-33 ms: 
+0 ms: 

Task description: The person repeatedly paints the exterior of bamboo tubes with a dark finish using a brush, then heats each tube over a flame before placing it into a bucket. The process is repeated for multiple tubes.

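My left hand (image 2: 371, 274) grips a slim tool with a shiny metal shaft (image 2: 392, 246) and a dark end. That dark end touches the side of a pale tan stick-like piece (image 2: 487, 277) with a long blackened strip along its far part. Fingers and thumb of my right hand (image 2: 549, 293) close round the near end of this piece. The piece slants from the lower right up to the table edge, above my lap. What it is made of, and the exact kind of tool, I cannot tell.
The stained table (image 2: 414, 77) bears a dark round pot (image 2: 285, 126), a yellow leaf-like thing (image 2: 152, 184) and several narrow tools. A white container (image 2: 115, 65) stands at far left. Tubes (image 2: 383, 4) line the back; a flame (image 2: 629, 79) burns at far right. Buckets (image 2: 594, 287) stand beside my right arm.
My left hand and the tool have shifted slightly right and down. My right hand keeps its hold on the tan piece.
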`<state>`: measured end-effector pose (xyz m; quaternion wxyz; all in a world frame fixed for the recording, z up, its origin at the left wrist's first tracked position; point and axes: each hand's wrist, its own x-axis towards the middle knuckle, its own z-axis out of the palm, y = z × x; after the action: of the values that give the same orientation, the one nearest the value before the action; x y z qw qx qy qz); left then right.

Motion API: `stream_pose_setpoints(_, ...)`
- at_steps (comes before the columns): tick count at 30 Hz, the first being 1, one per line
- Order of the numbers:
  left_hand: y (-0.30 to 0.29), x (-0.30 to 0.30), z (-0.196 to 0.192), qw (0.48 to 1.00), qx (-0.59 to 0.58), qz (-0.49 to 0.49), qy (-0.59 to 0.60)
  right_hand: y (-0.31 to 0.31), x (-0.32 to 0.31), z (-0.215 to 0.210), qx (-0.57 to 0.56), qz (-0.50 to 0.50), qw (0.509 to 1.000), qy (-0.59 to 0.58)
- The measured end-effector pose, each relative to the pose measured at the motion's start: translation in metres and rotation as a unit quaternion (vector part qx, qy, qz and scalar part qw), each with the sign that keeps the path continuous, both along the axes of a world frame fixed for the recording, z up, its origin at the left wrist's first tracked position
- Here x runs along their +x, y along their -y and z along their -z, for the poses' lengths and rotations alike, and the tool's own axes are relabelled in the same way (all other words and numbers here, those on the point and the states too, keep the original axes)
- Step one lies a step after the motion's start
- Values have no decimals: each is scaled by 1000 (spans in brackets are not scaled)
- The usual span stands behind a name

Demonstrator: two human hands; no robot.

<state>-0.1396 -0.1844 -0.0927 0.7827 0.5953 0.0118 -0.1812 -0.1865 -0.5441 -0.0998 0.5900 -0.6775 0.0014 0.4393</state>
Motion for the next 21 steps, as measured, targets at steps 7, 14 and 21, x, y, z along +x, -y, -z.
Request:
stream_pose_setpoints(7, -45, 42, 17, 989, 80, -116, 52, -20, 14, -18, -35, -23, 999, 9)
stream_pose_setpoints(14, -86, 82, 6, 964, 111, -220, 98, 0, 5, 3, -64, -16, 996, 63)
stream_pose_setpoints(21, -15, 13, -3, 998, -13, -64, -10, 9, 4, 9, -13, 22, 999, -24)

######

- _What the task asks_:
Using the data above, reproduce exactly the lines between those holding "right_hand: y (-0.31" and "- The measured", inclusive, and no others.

- _Result below_:
  right_hand: y (-0.31 to 0.31), x (-0.32 to 0.31), z (-0.215 to 0.210), qx (-0.57 to 0.56), qz (-0.50 to 0.50), qw (0.509 to 1.000), qy (-0.59 to 0.58)
- The measured end-effector pose, each relative to the pose measured at the motion's start: translation in metres and rotation as a unit quaternion (vector part qx, qy, qz and scalar part qw), each with the sign that keeps the path continuous, both along the axes of a world frame fixed for the recording, z up, its origin at the left wrist's first tracked position

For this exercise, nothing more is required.